▶ Exercise brief
Look below for the line containing "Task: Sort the"; from there through the line containing "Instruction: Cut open", both lines included, please set down each line exactly and nothing else.

▶ Provided data
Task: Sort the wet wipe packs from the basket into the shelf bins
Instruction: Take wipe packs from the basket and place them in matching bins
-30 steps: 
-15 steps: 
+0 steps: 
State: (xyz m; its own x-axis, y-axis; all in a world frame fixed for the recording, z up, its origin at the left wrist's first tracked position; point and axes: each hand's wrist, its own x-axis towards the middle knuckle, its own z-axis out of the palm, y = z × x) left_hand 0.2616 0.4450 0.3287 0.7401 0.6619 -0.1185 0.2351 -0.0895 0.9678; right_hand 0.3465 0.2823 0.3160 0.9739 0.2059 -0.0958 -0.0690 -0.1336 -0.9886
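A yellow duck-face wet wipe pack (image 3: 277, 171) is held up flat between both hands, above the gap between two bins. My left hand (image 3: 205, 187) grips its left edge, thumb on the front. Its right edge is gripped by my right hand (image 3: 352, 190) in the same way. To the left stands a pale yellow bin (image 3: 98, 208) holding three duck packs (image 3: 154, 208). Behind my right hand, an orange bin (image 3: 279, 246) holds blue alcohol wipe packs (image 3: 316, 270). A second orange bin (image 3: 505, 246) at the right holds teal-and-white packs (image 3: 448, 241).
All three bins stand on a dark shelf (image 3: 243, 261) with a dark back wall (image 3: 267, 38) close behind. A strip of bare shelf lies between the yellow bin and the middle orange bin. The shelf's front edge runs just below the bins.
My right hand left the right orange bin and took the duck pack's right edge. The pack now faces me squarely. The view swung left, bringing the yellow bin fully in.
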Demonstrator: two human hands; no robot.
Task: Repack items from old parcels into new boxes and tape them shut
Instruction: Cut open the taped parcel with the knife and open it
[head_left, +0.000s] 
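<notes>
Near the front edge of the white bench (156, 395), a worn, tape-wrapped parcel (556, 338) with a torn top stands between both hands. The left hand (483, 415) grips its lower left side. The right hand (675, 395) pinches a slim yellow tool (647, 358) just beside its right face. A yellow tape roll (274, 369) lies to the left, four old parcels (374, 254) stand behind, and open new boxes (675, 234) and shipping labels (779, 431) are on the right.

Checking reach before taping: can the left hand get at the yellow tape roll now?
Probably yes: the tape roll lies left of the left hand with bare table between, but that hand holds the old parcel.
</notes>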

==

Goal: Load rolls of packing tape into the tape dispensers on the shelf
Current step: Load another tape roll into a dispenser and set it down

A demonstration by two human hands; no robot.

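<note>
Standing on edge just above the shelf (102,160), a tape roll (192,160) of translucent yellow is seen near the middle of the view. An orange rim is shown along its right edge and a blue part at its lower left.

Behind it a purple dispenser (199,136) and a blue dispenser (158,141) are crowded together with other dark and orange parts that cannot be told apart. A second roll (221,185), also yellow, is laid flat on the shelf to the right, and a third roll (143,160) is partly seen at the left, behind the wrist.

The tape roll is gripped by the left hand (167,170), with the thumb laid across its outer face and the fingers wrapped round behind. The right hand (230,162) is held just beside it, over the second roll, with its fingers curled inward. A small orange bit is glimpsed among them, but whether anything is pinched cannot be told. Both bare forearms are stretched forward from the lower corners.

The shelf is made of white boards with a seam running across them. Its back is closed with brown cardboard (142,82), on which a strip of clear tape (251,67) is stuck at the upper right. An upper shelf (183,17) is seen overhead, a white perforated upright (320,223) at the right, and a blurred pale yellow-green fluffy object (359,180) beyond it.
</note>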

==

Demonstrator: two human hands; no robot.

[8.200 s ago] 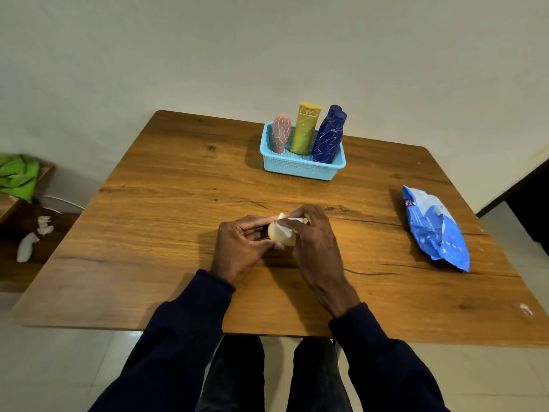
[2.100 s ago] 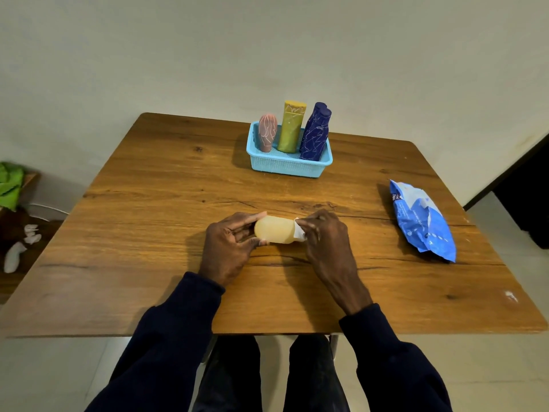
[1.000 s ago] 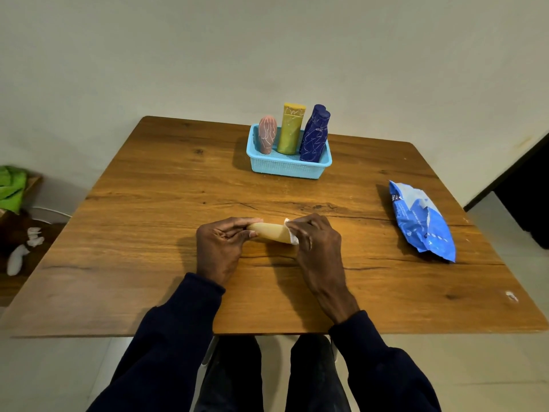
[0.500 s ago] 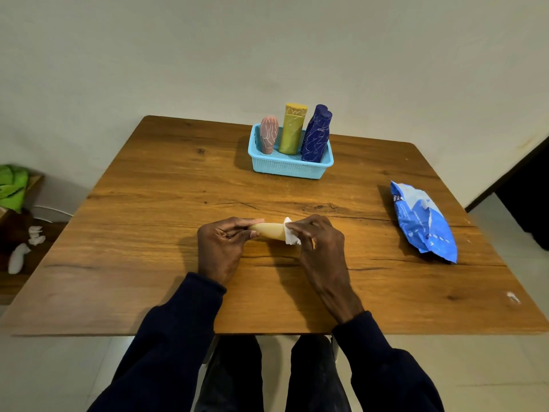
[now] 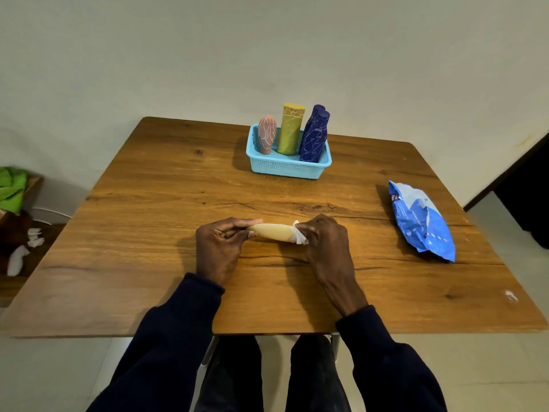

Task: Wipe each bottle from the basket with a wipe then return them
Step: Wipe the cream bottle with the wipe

▶ Output of the exercise
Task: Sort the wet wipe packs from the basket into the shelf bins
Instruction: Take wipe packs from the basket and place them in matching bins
-30 steps: 
-15 steps: 
+0 steps: 
State: (xyz m; its own x-axis, y-axis; all in a world frame fixed for the recording, z up, its origin at the left wrist's first tracked position; point and axes: each hand's wrist, its own x-axis towards the middle knuckle, its own z-axis out of the palm, y = z × x) left_hand 0.2616 0.4450 0.3287 0.7401 0.6619 -0.1185 0.2351 -0.0895 0.9678; right_hand 0.3465 0.2823 0.3160 0.9739 0.2059 -0.0958 -0.0690 -0.1336 -0.9886
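A yellow duck-face wet wipe pack (image 3: 277, 171) is held up flat between both hands, above the gap between two bins. My left hand (image 3: 205, 187) grips its left edge, thumb on the front. Its right edge is gripped by my right hand (image 3: 352, 190) in the same way. To the left stands a pale yellow bin (image 3: 98, 208) holding three duck packs (image 3: 154, 208). Behind my right hand, an orange bin (image 3: 279, 246) holds blue alcohol wipe packs (image 3: 316, 270). A second orange bin (image 3: 505, 246) at the right holds teal-and-white packs (image 3: 448, 241).
All three bins stand on a dark shelf (image 3: 243, 261) with a dark back wall (image 3: 267, 38) close behind. A strip of bare shelf lies between the yellow bin and the middle orange bin. The shelf's front edge runs just below the bins.
My right hand left the right orange bin and took the duck pack's right edge. The pack now faces me squarely. The view swung left, bringing the yellow bin fully in.
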Demonstrator: two human hands; no robot.
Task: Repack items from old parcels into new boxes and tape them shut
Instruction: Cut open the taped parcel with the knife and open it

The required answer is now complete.